What is needed: Pull every line with "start" from the material.

Raw data:
——————————

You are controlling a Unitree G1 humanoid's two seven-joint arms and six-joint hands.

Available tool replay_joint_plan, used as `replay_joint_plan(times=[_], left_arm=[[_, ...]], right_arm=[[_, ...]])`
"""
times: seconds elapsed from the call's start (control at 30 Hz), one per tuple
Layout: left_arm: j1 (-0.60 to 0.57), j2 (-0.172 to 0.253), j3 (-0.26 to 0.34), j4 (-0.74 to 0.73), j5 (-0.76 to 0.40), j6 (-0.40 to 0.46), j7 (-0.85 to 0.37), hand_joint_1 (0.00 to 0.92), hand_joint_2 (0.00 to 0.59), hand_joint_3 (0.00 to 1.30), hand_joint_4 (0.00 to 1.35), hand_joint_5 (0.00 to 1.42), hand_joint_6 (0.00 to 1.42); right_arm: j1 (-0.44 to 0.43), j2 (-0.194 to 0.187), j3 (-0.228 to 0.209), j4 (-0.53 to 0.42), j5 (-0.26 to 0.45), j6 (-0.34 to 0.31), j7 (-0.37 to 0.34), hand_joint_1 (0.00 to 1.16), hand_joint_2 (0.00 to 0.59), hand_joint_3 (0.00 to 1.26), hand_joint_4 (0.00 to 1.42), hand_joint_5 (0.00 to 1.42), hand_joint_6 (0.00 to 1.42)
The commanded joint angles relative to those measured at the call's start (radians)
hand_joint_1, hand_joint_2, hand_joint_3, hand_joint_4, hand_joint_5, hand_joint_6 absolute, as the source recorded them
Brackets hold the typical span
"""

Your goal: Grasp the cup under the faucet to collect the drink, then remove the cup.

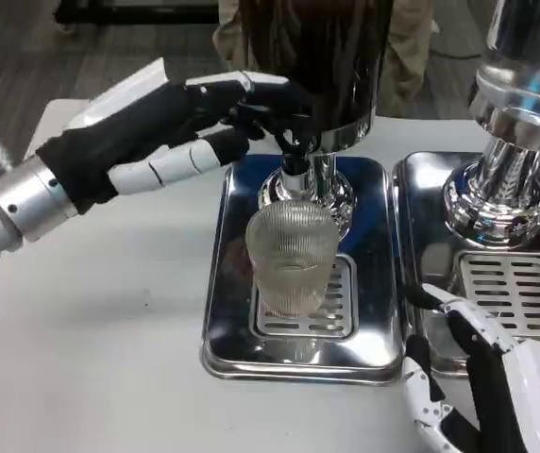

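A clear ribbed cup (292,257) stands upright on the drain grille of a shiny steel tray (229,311), directly below the black faucet (294,142) of a dark drink dispenser (317,57). My left hand (190,127) reaches in from the left at faucet height, its fingers touching the faucet lever above the cup. My right hand (478,382) hovers low at the tray's right front corner, fingers spread, holding nothing and well apart from the cup.
A second dispenser (520,123) with a clear tank stands on its own steel tray (421,236) to the right, grille in front. White table surface (100,321) lies to the left and front. A person stands behind the table.
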Motion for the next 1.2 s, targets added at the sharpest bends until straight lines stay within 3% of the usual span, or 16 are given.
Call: replay_joint_plan(times=[0.03, 0.5, 1.2], left_arm=[[-0.019, 0.001, 0.000, -0.023, 0.001, -0.006, -0.039, 0.000, 0.117, 0.27, 0.25, 0.31, 0.35], [-0.002, 0.041, 0.014, -0.062, 0.013, -0.071, -0.044, 0.000, 0.115, 0.29, 0.28, 0.33, 0.35], [0.069, 0.058, 0.004, -0.144, -0.005, -0.036, -0.061, 0.000, 0.114, 0.30, 0.28, 0.33, 0.33]], right_arm=[[-0.001, 0.002, -0.001, 0.014, 0.013, -0.016, -0.013, 0.42, 0.522, 0.32, 0.31, 0.23, 0.28], [-0.051, 0.002, 0.001, 0.063, 0.052, -0.025, 0.000, 0.42, 0.522, 0.31, 0.31, 0.24, 0.28], [-0.066, 0.016, -0.019, 0.056, 0.134, -0.010, 0.039, 0.41, 0.526, 0.30, 0.29, 0.23, 0.28]])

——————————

Written response:
times: seconds elapsed from the call's start (control at 30 Hz), one per tuple
The commanded joint angles relative to those measured at the call's start (radians)

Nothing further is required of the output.